#### [What needs to be done]
Look through the listing below and write out exactly the lines from the line with "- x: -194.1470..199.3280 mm" to the line with "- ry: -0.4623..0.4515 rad", both included, and no others.

#### [Supplied material]

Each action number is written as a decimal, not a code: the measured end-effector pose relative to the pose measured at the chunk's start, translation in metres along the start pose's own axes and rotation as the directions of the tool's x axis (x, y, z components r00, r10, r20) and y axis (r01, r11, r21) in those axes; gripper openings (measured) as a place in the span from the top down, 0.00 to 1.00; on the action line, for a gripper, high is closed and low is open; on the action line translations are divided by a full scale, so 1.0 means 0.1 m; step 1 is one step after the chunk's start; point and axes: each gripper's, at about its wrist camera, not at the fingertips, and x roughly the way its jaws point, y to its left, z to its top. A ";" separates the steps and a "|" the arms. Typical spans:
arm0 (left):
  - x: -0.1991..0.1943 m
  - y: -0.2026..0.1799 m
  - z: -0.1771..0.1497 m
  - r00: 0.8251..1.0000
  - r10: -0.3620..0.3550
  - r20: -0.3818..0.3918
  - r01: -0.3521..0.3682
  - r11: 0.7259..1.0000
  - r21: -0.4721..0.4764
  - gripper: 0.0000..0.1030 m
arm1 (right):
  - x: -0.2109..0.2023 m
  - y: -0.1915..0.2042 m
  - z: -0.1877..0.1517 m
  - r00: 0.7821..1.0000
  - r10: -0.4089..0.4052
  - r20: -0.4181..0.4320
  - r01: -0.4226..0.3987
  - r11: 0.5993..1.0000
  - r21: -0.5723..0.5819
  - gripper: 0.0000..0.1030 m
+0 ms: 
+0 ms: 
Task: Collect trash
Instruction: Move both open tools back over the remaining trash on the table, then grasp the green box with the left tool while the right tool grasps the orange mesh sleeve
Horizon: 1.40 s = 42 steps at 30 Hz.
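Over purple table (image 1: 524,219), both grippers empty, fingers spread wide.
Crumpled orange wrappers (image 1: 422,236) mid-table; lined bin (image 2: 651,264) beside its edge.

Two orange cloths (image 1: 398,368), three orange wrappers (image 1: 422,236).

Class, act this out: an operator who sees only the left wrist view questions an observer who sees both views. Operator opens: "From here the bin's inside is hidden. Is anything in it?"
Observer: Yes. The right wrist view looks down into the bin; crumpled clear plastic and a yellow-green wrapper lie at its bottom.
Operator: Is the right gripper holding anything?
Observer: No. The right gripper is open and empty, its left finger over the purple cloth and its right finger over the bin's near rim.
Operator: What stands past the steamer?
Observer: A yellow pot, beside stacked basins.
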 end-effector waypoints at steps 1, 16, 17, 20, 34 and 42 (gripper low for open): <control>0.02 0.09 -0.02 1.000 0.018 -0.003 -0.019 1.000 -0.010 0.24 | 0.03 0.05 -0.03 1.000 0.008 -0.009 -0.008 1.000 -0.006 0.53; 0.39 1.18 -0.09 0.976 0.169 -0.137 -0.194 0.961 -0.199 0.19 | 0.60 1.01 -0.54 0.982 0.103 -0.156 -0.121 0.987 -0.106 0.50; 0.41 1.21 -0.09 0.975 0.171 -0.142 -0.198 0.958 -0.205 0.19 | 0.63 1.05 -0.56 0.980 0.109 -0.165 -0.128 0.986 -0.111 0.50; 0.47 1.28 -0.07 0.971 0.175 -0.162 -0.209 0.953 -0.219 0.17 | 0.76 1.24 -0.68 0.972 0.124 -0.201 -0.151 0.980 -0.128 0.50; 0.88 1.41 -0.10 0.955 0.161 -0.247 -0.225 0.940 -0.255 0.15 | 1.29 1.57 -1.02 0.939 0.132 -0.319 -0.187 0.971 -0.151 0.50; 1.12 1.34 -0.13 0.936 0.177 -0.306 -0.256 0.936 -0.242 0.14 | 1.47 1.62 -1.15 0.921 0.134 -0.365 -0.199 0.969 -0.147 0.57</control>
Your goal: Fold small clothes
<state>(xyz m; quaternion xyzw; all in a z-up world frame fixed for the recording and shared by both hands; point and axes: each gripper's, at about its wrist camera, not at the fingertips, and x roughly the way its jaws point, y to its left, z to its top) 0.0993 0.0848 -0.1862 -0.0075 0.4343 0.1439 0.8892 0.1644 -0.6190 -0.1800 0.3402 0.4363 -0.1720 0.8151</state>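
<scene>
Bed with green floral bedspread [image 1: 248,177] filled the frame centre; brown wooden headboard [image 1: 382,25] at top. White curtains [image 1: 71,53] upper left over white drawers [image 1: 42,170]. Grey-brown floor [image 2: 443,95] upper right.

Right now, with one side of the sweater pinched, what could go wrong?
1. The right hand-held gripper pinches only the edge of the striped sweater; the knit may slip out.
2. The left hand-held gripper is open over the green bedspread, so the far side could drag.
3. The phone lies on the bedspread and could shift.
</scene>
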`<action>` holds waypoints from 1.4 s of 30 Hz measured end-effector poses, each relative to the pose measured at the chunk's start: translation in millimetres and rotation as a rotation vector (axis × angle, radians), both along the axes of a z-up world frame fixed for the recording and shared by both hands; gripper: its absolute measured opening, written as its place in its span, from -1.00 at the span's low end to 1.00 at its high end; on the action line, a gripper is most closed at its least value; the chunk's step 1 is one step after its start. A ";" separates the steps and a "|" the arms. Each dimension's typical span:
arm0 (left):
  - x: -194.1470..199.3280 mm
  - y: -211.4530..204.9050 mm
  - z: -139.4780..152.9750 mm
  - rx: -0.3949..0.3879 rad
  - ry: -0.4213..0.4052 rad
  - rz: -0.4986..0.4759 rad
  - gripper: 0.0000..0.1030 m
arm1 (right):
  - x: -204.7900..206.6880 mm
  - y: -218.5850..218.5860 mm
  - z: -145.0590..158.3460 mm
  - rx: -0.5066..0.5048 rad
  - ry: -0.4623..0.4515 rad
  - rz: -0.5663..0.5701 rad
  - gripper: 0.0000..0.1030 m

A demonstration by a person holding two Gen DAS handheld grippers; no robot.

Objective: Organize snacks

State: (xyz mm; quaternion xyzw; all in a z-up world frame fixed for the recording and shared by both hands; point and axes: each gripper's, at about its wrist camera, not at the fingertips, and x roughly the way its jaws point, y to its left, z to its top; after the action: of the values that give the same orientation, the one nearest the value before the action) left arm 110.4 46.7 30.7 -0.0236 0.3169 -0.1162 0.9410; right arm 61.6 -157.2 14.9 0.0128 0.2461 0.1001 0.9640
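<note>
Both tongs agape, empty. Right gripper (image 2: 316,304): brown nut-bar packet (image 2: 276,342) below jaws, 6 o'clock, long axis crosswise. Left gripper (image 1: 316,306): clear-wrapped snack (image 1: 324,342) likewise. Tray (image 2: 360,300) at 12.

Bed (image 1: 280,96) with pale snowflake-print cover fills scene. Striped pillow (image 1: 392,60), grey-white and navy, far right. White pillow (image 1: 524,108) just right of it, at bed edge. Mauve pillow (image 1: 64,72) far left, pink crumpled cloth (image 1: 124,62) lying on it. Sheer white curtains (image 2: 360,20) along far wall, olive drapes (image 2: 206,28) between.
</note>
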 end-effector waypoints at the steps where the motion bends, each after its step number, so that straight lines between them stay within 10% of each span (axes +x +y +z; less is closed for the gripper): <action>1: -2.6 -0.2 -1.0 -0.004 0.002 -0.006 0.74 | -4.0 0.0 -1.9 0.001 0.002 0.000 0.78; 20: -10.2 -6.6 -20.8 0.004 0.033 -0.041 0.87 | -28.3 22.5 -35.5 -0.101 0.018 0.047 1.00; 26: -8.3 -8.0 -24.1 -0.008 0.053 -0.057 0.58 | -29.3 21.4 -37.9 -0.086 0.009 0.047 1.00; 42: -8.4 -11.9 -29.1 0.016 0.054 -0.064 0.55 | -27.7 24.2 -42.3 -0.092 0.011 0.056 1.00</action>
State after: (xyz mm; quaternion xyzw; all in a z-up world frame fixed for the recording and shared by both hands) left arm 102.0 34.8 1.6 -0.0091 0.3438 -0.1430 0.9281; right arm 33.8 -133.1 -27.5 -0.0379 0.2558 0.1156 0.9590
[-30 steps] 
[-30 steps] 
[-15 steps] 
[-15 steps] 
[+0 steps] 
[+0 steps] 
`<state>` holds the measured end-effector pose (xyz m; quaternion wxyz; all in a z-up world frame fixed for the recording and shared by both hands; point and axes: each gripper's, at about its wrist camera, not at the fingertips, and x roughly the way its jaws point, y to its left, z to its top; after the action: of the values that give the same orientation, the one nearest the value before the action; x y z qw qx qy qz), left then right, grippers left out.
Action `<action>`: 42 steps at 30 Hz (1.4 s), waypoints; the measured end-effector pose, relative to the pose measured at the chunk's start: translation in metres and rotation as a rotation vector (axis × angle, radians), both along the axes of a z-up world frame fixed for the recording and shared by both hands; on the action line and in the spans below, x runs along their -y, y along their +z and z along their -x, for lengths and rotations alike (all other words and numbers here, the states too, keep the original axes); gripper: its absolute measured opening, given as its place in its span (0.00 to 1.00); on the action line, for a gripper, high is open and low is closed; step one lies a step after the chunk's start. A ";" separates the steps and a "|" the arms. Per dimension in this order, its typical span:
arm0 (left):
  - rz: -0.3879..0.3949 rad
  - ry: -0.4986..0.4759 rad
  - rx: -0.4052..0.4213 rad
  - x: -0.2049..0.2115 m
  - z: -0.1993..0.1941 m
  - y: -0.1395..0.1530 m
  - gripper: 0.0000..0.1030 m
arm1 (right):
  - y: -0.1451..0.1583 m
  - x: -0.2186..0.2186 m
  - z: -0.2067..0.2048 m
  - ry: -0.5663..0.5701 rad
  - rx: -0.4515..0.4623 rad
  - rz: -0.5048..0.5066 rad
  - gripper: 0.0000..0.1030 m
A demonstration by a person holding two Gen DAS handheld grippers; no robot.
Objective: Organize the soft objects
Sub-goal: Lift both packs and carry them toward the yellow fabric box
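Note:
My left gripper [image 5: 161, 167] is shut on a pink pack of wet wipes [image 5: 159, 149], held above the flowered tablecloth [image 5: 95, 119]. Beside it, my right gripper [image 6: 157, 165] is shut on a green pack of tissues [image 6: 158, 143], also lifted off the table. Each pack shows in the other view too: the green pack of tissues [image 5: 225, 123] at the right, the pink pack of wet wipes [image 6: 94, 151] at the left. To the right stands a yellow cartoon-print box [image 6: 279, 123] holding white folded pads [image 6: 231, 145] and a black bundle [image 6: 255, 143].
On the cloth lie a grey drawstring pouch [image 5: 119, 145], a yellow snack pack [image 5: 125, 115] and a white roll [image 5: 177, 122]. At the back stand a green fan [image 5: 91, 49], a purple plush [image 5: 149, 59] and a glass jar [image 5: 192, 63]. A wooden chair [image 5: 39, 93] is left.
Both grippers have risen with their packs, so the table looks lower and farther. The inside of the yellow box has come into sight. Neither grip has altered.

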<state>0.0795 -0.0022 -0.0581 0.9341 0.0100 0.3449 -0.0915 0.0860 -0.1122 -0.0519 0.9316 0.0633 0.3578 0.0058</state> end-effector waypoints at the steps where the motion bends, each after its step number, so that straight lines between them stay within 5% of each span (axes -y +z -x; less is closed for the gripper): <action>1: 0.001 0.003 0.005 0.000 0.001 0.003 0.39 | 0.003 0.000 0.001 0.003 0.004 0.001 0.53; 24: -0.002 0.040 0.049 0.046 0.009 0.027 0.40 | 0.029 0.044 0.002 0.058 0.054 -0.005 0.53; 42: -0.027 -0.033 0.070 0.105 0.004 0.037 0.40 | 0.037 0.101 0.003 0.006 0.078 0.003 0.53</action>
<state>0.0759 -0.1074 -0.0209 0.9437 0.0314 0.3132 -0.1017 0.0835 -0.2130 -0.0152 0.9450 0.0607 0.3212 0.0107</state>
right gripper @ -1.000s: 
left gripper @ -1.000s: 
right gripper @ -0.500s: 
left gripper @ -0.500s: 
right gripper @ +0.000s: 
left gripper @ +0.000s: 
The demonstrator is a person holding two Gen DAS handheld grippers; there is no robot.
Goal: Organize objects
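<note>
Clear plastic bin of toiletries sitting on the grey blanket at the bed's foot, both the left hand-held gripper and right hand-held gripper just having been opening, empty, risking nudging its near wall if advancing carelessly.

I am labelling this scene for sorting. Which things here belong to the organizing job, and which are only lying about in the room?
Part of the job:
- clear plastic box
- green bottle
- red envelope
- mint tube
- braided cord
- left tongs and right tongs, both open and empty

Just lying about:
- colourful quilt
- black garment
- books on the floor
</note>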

#### [Worked solution]
  - x: -194.1470..199.3280 mm
  - y: -211.4530..204.9050 mm
  - z: -139.4780..152.9750 mm
  - rx: -0.3949..0.3879 rad
  - ry: -0.4213..0.4052 rad
  - rz: -0.4986..0.4759 rad
  - gripper: 0.0000..0.1030 m
arm1 (right):
  - x: -204.7900..206.6880 mm
  - y: -218.5850..218.5860 mm
  - z: -145.0590..158.3460 mm
  - rx: -0.5066..0.5048 rad
  - ry: -0.4623..0.4515 rad

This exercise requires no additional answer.